▶ [The problem] The records that follow are to be repeated in full, with no pictures retained.

[Entries taken from a collection]
++++
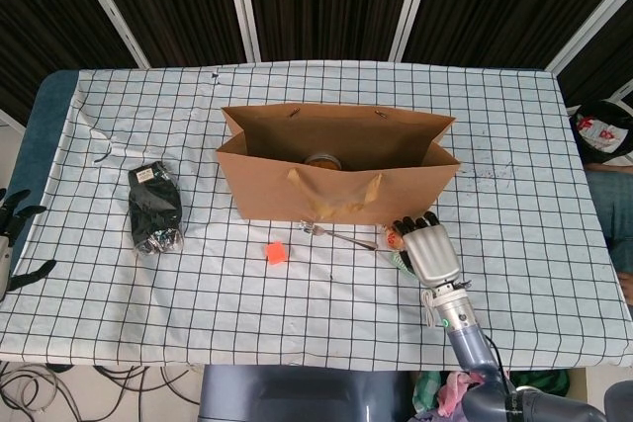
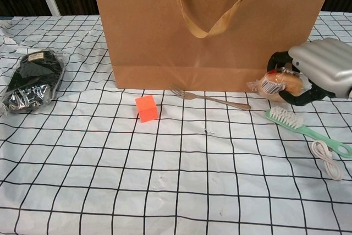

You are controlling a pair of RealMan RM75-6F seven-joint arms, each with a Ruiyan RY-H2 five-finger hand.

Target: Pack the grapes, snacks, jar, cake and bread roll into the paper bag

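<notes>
Inside the paper bag (image 1: 336, 180) sits the jar (image 1: 322, 160); beside it, right hand (image 2: 322, 72) grips the wrapped bread roll (image 2: 280, 82) above the checked tablecloth (image 2: 176, 180); left hand (image 1: 12, 239) hangs loose, fingers spread.

I'm seeing the paper bag (image 1: 336, 177) standing open-topped; the fork (image 2: 209, 98) and green brush (image 2: 305, 130) are crowding the cloth by my right hand (image 2: 322, 70).

bag top: the brown paper bag (image 2: 214, 26) is cut off by the chest view's upper edge
bag contents: only a round lid (image 1: 322, 160) shows inside
left hand (image 1: 10, 239): cropped at left edge
wrapped bread roll (image 2: 280, 82): partly covered by the right hand (image 2: 322, 70)
</notes>
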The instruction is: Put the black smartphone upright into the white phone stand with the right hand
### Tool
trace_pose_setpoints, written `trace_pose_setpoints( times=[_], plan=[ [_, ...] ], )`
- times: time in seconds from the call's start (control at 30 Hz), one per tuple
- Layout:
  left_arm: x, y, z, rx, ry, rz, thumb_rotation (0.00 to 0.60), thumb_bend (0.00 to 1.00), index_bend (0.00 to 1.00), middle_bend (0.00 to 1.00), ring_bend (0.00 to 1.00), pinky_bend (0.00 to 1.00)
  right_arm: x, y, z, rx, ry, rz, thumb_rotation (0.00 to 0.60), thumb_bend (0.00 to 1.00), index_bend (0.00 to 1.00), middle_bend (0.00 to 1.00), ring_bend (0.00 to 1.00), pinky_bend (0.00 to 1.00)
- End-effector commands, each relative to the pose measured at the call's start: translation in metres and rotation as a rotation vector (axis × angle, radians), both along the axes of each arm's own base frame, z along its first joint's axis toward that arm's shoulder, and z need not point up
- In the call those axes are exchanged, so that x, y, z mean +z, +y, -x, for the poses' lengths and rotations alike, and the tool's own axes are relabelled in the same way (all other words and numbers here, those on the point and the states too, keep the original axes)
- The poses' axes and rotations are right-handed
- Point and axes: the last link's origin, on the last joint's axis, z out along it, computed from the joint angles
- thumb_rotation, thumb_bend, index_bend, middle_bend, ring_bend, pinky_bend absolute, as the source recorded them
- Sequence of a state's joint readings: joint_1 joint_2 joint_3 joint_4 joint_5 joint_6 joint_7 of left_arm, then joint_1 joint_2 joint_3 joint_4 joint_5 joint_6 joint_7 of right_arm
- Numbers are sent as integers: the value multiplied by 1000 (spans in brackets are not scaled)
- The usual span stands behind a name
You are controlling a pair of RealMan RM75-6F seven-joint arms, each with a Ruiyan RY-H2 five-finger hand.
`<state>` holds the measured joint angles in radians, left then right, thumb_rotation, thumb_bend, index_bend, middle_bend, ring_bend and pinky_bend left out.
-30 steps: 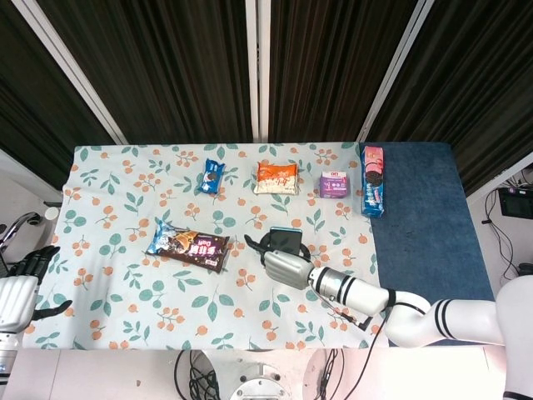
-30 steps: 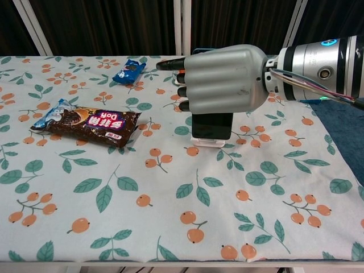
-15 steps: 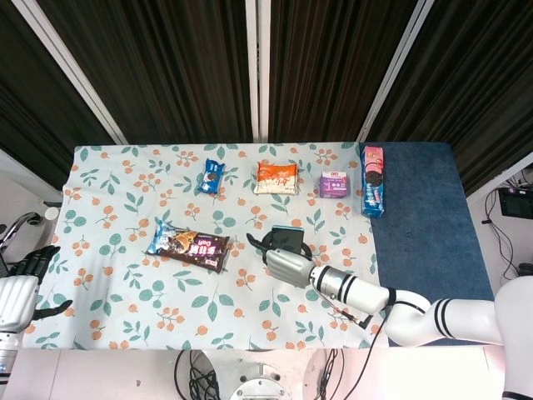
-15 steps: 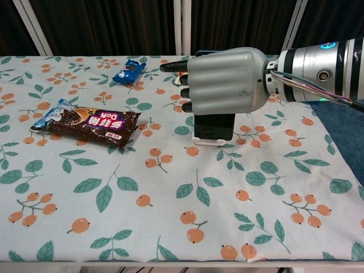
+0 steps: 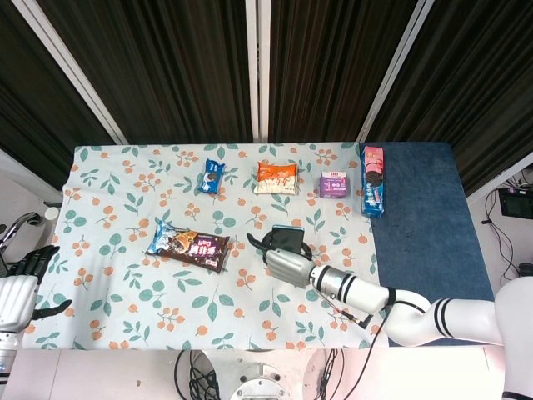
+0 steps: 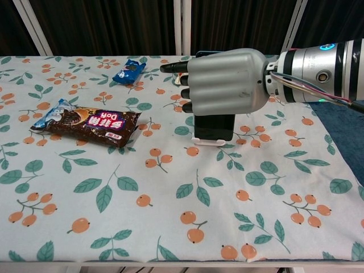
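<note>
The brown snack packet reads, upside down, perhaps "Don".

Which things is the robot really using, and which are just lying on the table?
Using:
black smartphone, standing in the white phone stand
right hand, wrapped around the phone's top

Just lying about:
brown snack bag
blue cookie packet
orange snack pack
purple box
tall cookie pack
left hand, off the table's edge
</note>
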<state>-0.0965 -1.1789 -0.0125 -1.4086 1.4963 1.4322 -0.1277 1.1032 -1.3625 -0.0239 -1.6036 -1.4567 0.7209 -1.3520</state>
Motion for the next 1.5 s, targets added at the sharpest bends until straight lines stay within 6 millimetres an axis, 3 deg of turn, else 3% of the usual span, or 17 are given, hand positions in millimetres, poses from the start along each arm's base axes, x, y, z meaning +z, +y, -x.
trace_pose_setpoints(
  times=[0.03,0.17,0.43,0.77,0.97,1.1,1.27,1.4,1.5],
  plan=[
    [0,0,0,1,0,0,567,77,113,107,109,222,0,0,0,-3,5,5,600,278,412,287,245,0],
    [1,0,1,5,-2,0,566,77,114,116,109,222,-1,-1,0,-4,12,12,600,260,310,224,170,0],
    [2,-1,1,5,0,-1,567,77,115,118,110,222,-1,0,0,-5,23,30,600,199,13,47,1,0],
    [1,-1,2,6,2,1,567,77,116,117,109,222,4,1,3,-5,30,57,600,155,0,0,0,0],
    [1,-1,1,5,2,2,567,77,118,118,109,222,22,8,-1,-8,-34,62,600,120,0,0,0,0],
    [1,-2,2,9,2,-2,566,77,118,118,109,222,50,23,4,-23,-124,60,600,95,0,0,0,0],
    [2,-3,4,17,5,-2,565,77,118,117,109,222,113,41,33,-89,-309,121,600,92,0,0,0,0],
    [0,-2,1,11,9,-2,566,77,118,118,109,222,170,46,78,-242,-572,203,600,96,0,0,0,0],
    [-1,-1,-3,2,14,-2,568,77,118,118,109,222,198,53,120,-455,-821,221,600,131,0,0,0,0]
  ],
)
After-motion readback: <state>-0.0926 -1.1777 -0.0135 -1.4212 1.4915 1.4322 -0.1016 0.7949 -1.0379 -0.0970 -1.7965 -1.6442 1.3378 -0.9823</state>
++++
▶ [Answer area]
You are controlling a pair of RealMan RM75-6F seven-joint arms, each with a Ruiyan RY-H2 five-finger hand.

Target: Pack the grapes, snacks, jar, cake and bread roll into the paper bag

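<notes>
Inside the paper bag (image 1: 336, 180) sits the jar (image 1: 322, 160); beside it, right hand (image 2: 322, 72) grips the wrapped bread roll (image 2: 280, 82) above the checked tablecloth (image 2: 176, 180); left hand (image 1: 12, 239) hangs loose, fingers spread.

I'm seeing the paper bag (image 1: 336, 177) standing open-topped; the fork (image 2: 209, 98) and green brush (image 2: 305, 130) are crowding the cloth by my right hand (image 2: 322, 70).

bag top: the brown paper bag (image 2: 214, 26) is cut off by the chest view's upper edge
bag contents: only a round lid (image 1: 322, 160) shows inside
left hand (image 1: 10, 239): cropped at left edge
wrapped bread roll (image 2: 280, 82): partly covered by the right hand (image 2: 322, 70)
</notes>
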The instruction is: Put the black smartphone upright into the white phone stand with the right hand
### Tool
trace_pose_setpoints, written `trace_pose_setpoints( times=[_], plan=[ [_, ...] ], )`
- times: time in seconds from the call's start (control at 30 Hz), one per tuple
- Layout:
  left_arm: x, y, z, rx, ry, rz, thumb_rotation (0.00 to 0.60), thumb_bend (0.00 to 1.00), index_bend (0.00 to 1.00), middle_bend (0.00 to 1.00), ring_bend (0.00 to 1.00), pinky_bend (0.00 to 1.00)
  right_arm: x, y, z, rx, ry, rz, thumb_rotation (0.00 to 0.60), thumb_bend (0.00 to 1.00), index_bend (0.00 to 1.00), middle_bend (0.00 to 1.00), ring_bend (0.00 to 1.00), pinky_bend (0.00 to 1.00)
- End-effector commands, each relative to the pose measured at the call's start: translation in metres and rotation as a rotation vector (axis × angle, radians), both along the axes of each arm's own base frame, z along its first joint's axis toward that arm's shoulder, and z need not point up
- In the call those axes are exchanged, so that x, y, z mean +z, +y, -x, for the poses' lengths and rotations alike, and the tool's own axes are relabelled in the same way (all other words and numbers here, those on the point and the states too, keep the original axes)
- The poses' axes and rotations are right-handed
- Point and axes: the last link's origin, on the last joint's axis, z out along it, computed from the joint angles
- thumb_rotation, thumb_bend, index_bend, middle_bend, ring_bend, pinky_bend absolute, as the source recorded them
- Sequence of a state's joint readings: joint_1 joint_2 joint_3 joint_4 joint_5 joint_6 joint_7 of left_arm, then joint_1 joint_2 joint_3 joint_4 joint_5 joint_6 joint_7 of right_arm
- Numbers are sent as integers: the value multiplied by 1000 (spans in brackets are not scaled)
- The usual span stands behind a name
You are controlling a pair of RealMan RM75-6F seven-joint arms, each with a Ruiyan RY-H2 five-finger hand.
`<state>` holds the measured joint angles in radians, left then right, thumb_rotation, thumb_bend, index_bend, middle_bend, ring_bend and pinky_bend left out.
-30 steps: 
-30 steps: 
-15 steps: 
-15 steps: 
+0 steps: 
+0 steps: 
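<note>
The brown snack packet reads, upside down, perhaps "Don".

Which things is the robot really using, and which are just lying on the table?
Using:
black smartphone, standing in the white phone stand
right hand, wrapped around the phone's top

Just lying about:
brown snack bag
blue cookie packet
orange snack pack
purple box
tall cookie pack
left hand, off the table's edge
</note>
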<state>-0.0965 -1.1789 -0.0125 -1.4086 1.4963 1.4322 -0.1277 1.1032 -1.3625 -0.0239 -1.6036 -1.4567 0.7209 -1.3520</state>
Motion for the next 1.5 s, targets added at the sharpest bends until straight lines stay within 6 millimetres an axis, 3 deg of turn, else 3% of the usual span, or 17 are given, hand positions in millimetres, poses from the start along each arm's base axes, x, y, z meaning +z, +y, -x.
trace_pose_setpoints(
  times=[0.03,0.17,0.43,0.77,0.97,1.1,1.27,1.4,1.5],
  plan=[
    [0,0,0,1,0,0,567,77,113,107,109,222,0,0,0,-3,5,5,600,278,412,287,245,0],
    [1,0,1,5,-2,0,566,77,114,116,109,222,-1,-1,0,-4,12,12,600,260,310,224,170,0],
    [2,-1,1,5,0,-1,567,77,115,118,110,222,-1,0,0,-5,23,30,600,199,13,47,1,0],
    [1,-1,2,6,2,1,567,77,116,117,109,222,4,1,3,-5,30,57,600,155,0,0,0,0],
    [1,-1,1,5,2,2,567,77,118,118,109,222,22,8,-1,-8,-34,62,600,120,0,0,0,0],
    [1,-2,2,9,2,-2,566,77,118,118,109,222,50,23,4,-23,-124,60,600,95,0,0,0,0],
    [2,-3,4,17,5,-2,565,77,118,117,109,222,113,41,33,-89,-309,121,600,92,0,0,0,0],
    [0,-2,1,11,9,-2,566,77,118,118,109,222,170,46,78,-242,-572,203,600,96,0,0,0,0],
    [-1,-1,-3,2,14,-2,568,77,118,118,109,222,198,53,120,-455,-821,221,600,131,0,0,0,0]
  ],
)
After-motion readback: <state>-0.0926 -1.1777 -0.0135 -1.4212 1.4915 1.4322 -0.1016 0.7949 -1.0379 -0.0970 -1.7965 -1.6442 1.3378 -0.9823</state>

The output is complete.